Other energy-efficient features of Habitat for Humanity houses include:

  • R-38 Blow-in attic insulation
  • 3” closed-cell high performance spray insulation under subfloor preventing outside air infiltration – sealing floors completely from moisture
  • High-efficiency central heating and cooling system designed for minimal outside air filtration
  • Argon filled, Low E Insulated Vinyl Windows

Habitat for Humanity works with homebuyers to make homeownership manageable.

Our houses use arc-fault circuit breakers and outdoor GFCI outlets. Each house is pre-wired for future updates and customization. The water lines throughout our houses use an innovative PEX water system. PEX water lines are single pipes without joints – eliminating places where leaks can occur. All of the PEX piping we use in our houses are connected to a single manifold that is the hub of the plumbing system. The central water manifold distributes the house’s hot and cold water supply in the same way that an electrical panel distributes electricity. Each house has a minimum of a 40-gallon hot water tank.

The houses that Habitat for Humanity works with homebuyers to build are built for convenience and long term durability.

Each house is built with a covered porch. Each house has a washer and dryer hookup. The inside of our houses feature spacious, 40-inch wide closets in each bedroom. We work to put in as much storage as possible – with added storage space in the bathrooms. Each bathroom is outfitted with a seamless shower and bathtub combination that minimizes places for mildew – reducing cleaning time. For added convenience we use Panasonic Whisper Quiet® bathroom exhaust fans. For added security we use steel front and rear entry doors that are all keyed the same and include deadbolts for added reinforcement.

Habitat for Humanity HouseDuring construction, the land that the house is being built on is graded to drain water away from the house’s foundation. Proper drainage reduces the likelihood of foundation problems, mold and odors.
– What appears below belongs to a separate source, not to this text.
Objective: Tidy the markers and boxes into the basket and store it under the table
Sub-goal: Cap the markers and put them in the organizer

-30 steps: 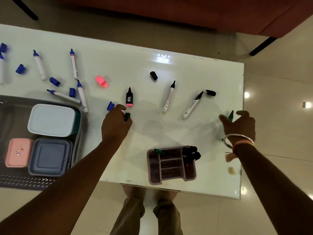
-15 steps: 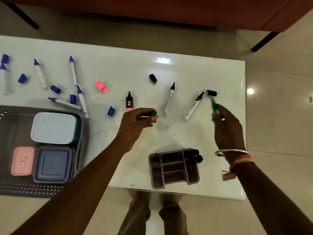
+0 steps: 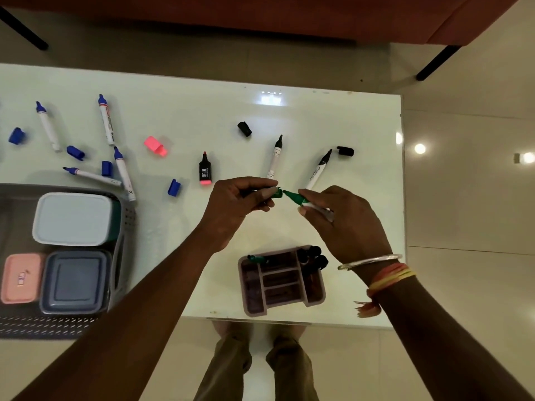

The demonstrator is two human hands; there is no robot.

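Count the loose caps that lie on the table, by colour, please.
Blue caps: 4
Black caps: 2
Pink cap: 1
Total: 7
The green cap is pinched in the left hand, so it is not counted.

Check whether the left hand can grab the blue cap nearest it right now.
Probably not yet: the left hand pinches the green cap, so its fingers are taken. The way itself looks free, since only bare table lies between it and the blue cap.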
After construction, we landscape and seed the lawn. Proper landscaping can prevent sewer issues and provides the added bonus of blocking wind and sun – adding to the overall energy efficiency of the house. We also make sure each of our houses have ample parking space. Habitat houses all have off-street parking for two vehicles.

Habitat homeowners say they feel like they are getting a quality home that is built to last. That’s because Habitat for Humanity builds homes that are decent and affordable without cutting corners. We’re proud to stand by the homes we work with our partners to build.
To date, we have built more than 150 homes in the Kanawha Valley, and we’re building more right now.